Essa situação ocorre em um dos estados com maiores desafios logísticos do país. Estudos sobre a saúde na Amazônia destacam que o transporte fluvial, o abastecimento de ambulanchas e o deslocamento de equipes elevam significativamente os custos operacionais da rede pública.
Os relatórios apontam que a escassez de médicos permanece como problema estrutural no Amazonas e no restante da Região Norte. A proporção de profissionais por habitante corresponde à metade da média nacional, enquanto a diferença entre capitais e interior alcança índice de 3,15.
Em diversos municípios do interior amazonense, o Programa Mais Médicos (PMM) responde pela maior parte — e em alguns casos pela totalidade — dos profissionais disponíveis. Os estudos alertam que novos programas federais mantidos por verbas discricionárias podem ampliar a insegurança no financiamento da assistência.
As análises também mostram que eventos climáticos extremos passaram a pressionar ainda mais o sistema público de saúde no estado. Relatório da Fiocruz estima que as queimadas geraram custo excedente de R$ 1,5 milhão por mês ao SUS apenas com internações respiratórias infantis em 2019.
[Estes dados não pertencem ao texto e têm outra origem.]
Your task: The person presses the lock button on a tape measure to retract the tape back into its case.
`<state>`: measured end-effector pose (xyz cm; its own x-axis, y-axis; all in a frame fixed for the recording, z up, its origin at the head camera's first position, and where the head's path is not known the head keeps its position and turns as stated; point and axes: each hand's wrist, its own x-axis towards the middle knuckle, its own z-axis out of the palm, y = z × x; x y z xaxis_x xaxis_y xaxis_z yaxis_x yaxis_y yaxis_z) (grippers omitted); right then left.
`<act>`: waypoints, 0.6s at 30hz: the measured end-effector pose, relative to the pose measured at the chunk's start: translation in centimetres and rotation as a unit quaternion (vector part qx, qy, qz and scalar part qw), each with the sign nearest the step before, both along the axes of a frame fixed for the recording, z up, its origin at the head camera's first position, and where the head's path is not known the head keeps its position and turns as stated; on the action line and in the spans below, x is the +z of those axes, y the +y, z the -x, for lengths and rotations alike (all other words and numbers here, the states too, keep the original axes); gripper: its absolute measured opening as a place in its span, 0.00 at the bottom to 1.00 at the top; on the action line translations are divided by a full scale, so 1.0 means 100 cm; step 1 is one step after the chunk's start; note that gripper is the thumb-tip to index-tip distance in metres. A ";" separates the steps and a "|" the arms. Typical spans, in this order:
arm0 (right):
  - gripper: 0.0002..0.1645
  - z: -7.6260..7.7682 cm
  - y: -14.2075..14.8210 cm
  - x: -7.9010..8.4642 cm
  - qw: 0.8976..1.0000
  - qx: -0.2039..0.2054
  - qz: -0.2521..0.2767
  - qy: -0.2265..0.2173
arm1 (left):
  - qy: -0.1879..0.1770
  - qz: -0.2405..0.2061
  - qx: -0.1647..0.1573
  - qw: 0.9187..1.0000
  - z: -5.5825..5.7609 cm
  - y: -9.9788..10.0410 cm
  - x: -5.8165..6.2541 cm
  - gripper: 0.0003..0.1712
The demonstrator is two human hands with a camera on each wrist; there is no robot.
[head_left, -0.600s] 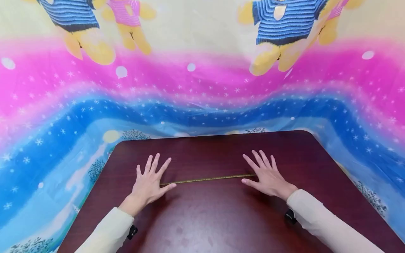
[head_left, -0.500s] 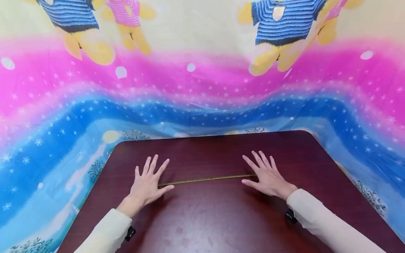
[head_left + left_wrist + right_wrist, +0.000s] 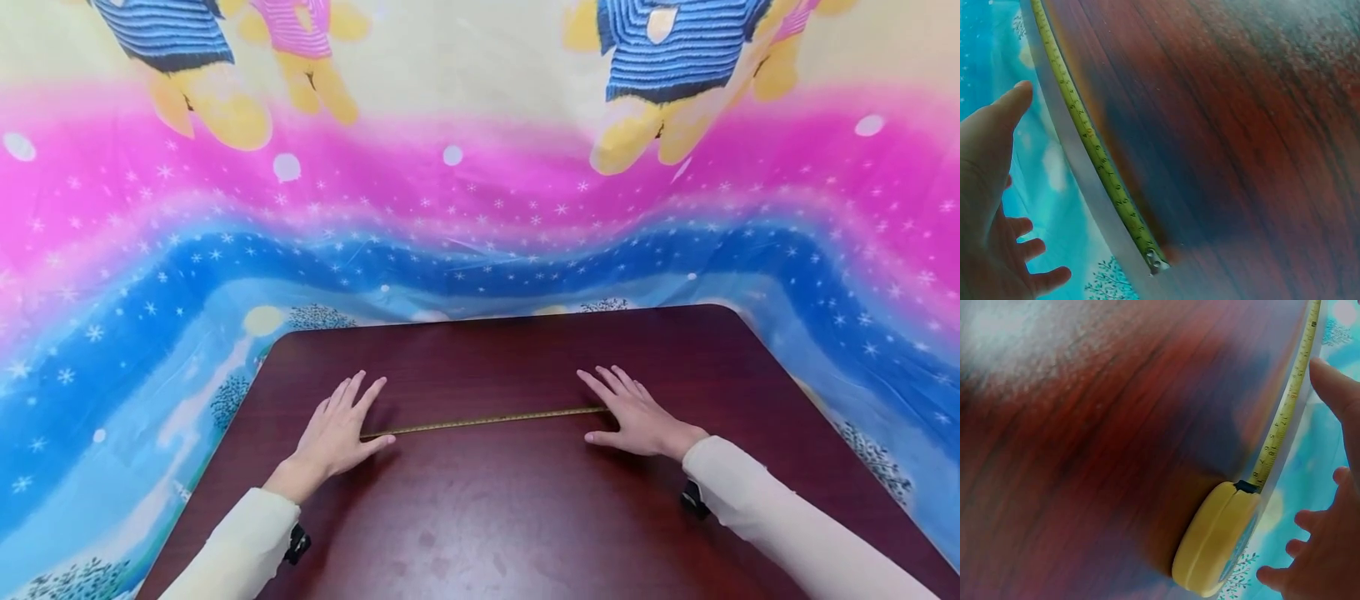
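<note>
A tape measure lies on the table with its yellow blade pulled out in a long line between the two hands. Its yellow case stands on edge in the right wrist view, under the right hand, which hides it in the head view. That hand is held over it with fingers extended and nothing in them. At the other end, the metal hook shows in the left wrist view, apart from the fingers. The left hand is over this end, fingers and thumb extended, holding nothing.
The dark red-brown wooden table has rounded far corners. Behind it and along both sides hangs a cloth printed with bears and snowflakes. A dark device sits under the left wrist, and a similar device under the right.
The left hand has moved left and turned slightly, its fingers now nearer each other. The right hand has shifted slightly right and tilted. The tape measure stays in place.
</note>
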<state>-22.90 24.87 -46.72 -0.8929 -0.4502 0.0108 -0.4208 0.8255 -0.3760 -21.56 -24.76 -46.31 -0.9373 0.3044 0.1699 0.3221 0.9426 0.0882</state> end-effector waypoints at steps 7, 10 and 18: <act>0.60 0.002 0.003 -0.007 1.000 0.012 0.013 -0.009 | -0.017 -0.006 0.019 1.000 -0.001 -0.009 -0.002 0.50; 0.59 0.003 0.004 -0.009 1.000 0.022 0.014 -0.012 | -0.025 -0.012 0.019 0.999 -0.001 -0.013 -0.003 0.46; 0.54 0.002 0.009 -0.012 1.000 0.025 -0.001 -0.001 | -0.048 -0.024 0.018 0.998 0.002 -0.015 -0.008 0.38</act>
<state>-23.09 25.82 -47.90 -0.8692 -0.4945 0.0076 -0.4607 0.8041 -0.3758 -21.78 -26.29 -47.06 -0.9600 0.2643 0.0930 0.2764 0.9474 0.1613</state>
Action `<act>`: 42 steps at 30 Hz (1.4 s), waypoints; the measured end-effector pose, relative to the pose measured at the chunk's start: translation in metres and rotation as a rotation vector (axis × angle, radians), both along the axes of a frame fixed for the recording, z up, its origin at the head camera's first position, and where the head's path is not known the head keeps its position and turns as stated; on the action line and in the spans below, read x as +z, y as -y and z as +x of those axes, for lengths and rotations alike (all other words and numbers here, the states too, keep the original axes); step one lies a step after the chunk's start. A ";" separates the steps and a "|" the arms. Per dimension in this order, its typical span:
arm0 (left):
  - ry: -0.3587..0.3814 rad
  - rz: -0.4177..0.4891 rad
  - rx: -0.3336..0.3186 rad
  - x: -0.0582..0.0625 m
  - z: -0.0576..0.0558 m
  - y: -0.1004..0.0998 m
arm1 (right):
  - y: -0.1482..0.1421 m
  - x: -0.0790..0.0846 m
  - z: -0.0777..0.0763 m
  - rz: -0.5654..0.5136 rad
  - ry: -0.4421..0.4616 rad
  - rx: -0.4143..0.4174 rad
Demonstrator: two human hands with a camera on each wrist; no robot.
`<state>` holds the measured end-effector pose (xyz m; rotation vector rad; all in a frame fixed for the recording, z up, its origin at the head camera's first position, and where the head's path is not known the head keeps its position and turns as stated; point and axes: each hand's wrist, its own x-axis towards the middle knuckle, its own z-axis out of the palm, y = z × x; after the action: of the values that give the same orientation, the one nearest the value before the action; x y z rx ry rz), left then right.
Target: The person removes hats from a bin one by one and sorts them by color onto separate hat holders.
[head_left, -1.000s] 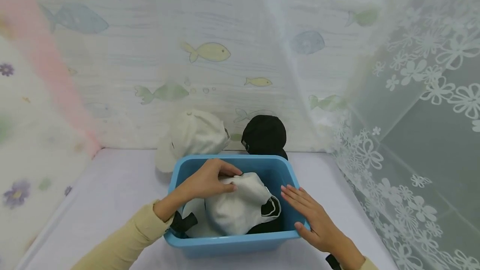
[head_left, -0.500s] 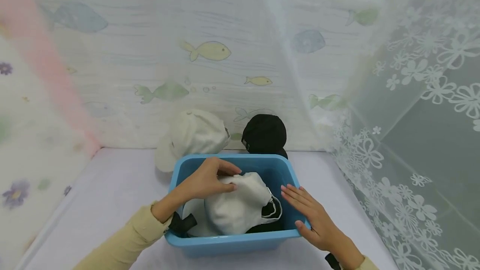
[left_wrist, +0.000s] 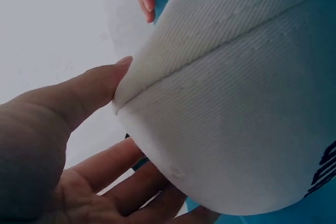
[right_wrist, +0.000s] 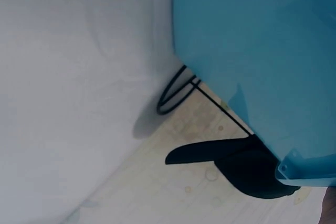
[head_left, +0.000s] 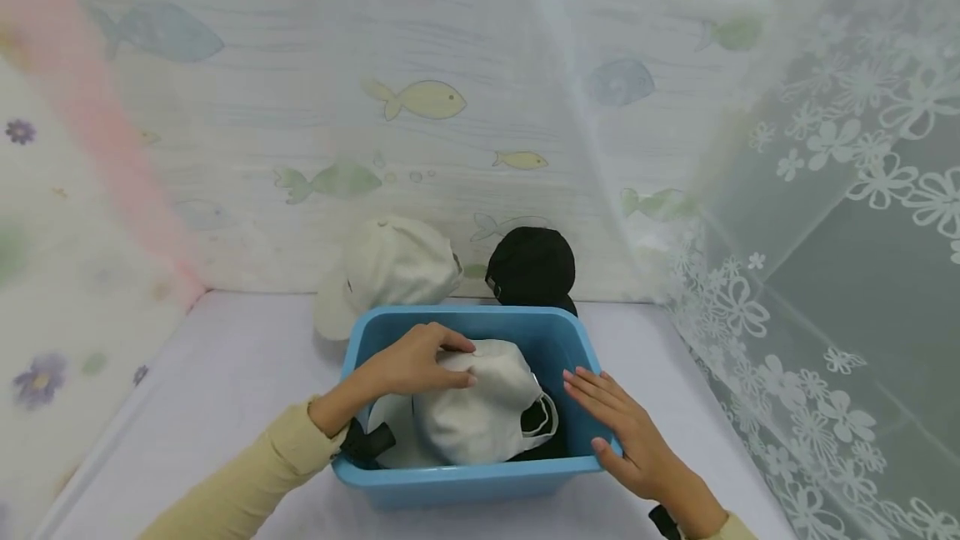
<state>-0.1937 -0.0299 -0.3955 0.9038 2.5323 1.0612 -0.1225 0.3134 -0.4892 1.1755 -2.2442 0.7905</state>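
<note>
Inside a blue plastic basin [head_left: 465,480] lies a white baseball cap [head_left: 480,415], its brim toward the left and its strap opening toward the right. My left hand [head_left: 420,363] pinches the crown between thumb and fingers. The left wrist view shows the thumb [left_wrist: 100,85] on one side of the white cap [left_wrist: 231,108] and the fingers on the other; dark embroidery shows at its edge. Black fabric [head_left: 542,447] shows beneath the cap. My right hand [head_left: 630,440] rests with straight fingers on the basin's right rim.
Behind the basin, a cream cap [head_left: 401,265] and a black cap [head_left: 532,267] stand by the fish-print curtain [head_left: 450,148]. In the right wrist view, the black cap [right_wrist: 247,169] appears beside a thin black wire stand [right_wrist: 223,108]. Patterned sheer curtains hang at both sides.
The white cap's strap end has shifted slightly left in the basin, and the left fingertips have moved a little with it. The right hand stays on the rim.
</note>
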 end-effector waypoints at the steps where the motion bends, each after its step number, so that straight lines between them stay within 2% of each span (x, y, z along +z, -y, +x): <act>1: -0.009 0.005 -0.003 0.000 0.000 -0.001 | 0.000 0.000 0.000 -0.001 0.000 -0.002; 4: -0.029 0.025 0.005 0.000 -0.001 -0.001 | 0.000 -0.001 0.000 -0.005 0.000 -0.007; 16: -0.028 0.140 0.075 0.004 0.003 0.002 | 0.000 -0.005 -0.002 -0.044 -0.016 0.027; 25: -0.019 0.250 0.120 0.007 0.004 0.007 | 0.000 -0.004 -0.002 -0.030 -0.007 0.005; 42: -0.027 0.371 0.173 0.013 0.006 0.004 | 0.001 -0.005 -0.003 -0.043 -0.020 0.015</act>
<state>-0.1881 -0.0340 -0.3826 0.7960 2.5164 1.6202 -0.1252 0.3126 -0.4940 1.1756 -2.1938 0.8254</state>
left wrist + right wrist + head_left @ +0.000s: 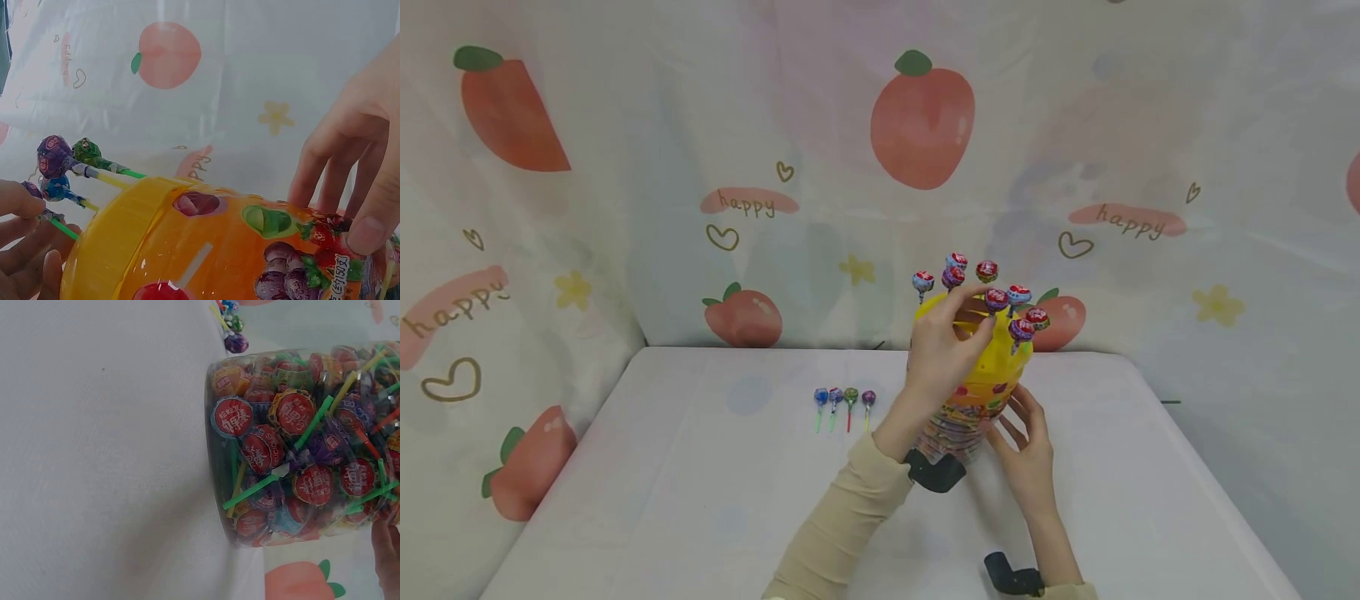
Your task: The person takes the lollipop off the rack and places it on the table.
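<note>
Starting with the head view, we find the jar (957, 437) right of centre over the table (662, 483). The left hand (942, 343) pinches a lollipop (996, 300) above the yellow lid (998, 360); the right hand (1028, 462) grips the jar's right side. We judge that uneven downward force could tip the jar, and that the left fingers could knock the neighbouring lollipops (1021, 331) upright in the lid. Four loose lollipops (851, 395) lie apart, to the left. In the left wrist view, we note the pinched lollipop's green stick (64, 228) at the lid; a skewed push could bend it. In the right wrist view, we see a finger of the right hand against the clear wall; we cannot confirm that the base sits flat, so a slack grip could let the jar slip.
</note>
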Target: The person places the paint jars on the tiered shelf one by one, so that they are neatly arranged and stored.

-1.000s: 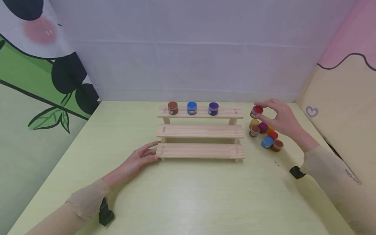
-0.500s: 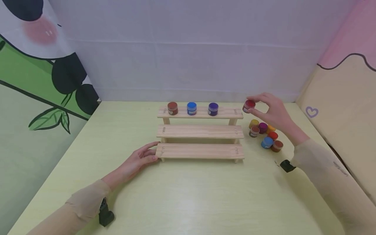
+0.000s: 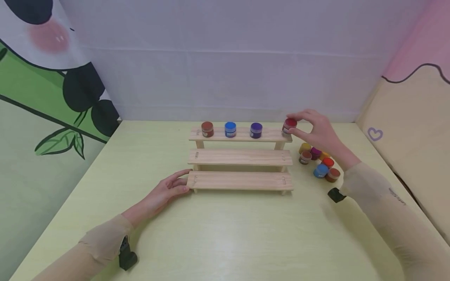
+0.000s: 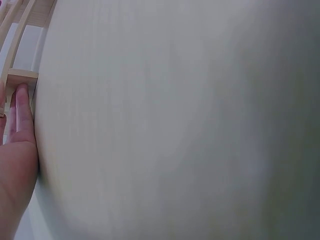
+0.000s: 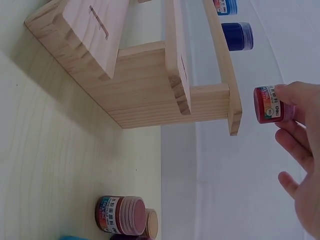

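Note:
A three-tier wooden stand [image 3: 240,180] is on the table. My left hand [image 3: 165,193] grips the left end of its lowest step, thumb at the front corner, index finger at the back corner. In the left wrist view its fingers [image 4: 22,112] reach the wooden end. My right hand [image 3: 316,130] pinches a dark red paint jar [image 3: 290,123] between thumb and fingers, at the right end of the top step. The right wrist view shows this jar [image 5: 270,105] a little off the plank, its label facing the camera. Brown [image 3: 207,129], blue [image 3: 230,129] and purple [image 3: 256,130] jars stand along the top step.
Right of the stand, several more paint jars cluster on the table, among them a yellow jar [image 3: 304,148], a light blue jar [image 3: 320,170] and a red jar [image 3: 328,162]. A pale cloth [image 3: 232,78] hangs behind the table [image 3: 225,234]; a beige printed panel [image 3: 415,136] borders its right side.
My right hand has carried the dark red jar leftward from above the cluster to the right end of the top step. The left hand has stayed on the stand.

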Demonstrator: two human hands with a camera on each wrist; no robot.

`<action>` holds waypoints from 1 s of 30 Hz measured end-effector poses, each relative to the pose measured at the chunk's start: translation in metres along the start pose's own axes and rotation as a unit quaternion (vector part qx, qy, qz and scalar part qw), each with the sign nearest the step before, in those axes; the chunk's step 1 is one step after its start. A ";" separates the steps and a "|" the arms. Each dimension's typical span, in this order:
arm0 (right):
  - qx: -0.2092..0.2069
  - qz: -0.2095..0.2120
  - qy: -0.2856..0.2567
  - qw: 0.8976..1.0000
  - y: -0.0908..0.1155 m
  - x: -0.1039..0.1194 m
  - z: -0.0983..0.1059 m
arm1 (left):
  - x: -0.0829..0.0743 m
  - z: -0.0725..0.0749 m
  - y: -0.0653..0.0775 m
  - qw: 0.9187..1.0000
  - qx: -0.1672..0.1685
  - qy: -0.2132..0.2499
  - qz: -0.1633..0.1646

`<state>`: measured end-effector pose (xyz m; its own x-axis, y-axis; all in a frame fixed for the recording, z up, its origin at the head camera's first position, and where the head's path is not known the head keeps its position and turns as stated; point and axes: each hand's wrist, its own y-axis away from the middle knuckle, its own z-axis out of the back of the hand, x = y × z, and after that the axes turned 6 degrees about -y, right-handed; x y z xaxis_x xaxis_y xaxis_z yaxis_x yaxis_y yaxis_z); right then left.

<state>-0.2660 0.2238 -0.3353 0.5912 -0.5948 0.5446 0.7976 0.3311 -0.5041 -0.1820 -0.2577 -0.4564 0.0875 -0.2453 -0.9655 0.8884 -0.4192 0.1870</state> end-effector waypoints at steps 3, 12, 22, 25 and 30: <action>0.003 0.014 0.002 1.000 -0.002 0.001 -0.003 | -0.001 0.000 0.000 1.000 0.000 0.000 0.002; 0.024 0.012 -0.004 1.000 -0.005 0.007 -0.005 | -0.001 0.000 -0.001 1.000 -0.002 -0.005 0.006; 0.034 0.021 -0.014 0.999 -0.010 0.009 -0.008 | -0.002 -0.001 0.000 1.000 -0.007 -0.012 0.011; 0.040 0.018 -0.021 0.999 -0.010 0.010 -0.009 | -0.003 -0.002 0.001 1.000 -0.010 -0.013 0.014; 0.054 0.016 -0.027 0.998 -0.011 0.012 -0.010 | -0.004 -0.002 0.001 1.000 -0.008 -0.014 0.013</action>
<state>-0.2686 0.2059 -0.3300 0.6205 -0.5436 0.5652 0.7842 0.4285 -0.4489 -0.1807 -0.2560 -0.4530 0.0979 -0.2801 -0.9550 0.8934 -0.3980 0.2084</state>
Segundo os estudos, crianças residentes em municípios próximos a focos de calor apresentaram probabilidade 36% maior de hospitalização por problemas respiratórios. O impacto ocorre em um contexto de defasagem dos repasses federais para serviços de urgência e emergência.
A CNM aponta que o financiamento federal do Serviço de Atendimento Móvel de Urgência (SAMU) apresenta defasagem de 64,1%, enquanto as Unidades de Pronto Atendimento (UPAs) acumulam diferença de 54,9% entre os custos atuais e os valores transferidos pela União.
Os documentos analisados também identificam fragilidades na saúde indígena no Amazonas. A mortalidade infantil indígena na Amazônia Legal é duas vezes superior à da população geral da região, enquanto pesquisadores relatam problemas de subnotificação e ausência de dados integrados para planejamento de políticas públicas.
Territórios indígenas afetados por garimpo ilegal aparecem entre os pontos de maior preocupação. Os relatórios mencionam o avanço da malária, a contaminação por mercúrio e a dificuldade de acesso a atendimento médico em áreas remotas do estado.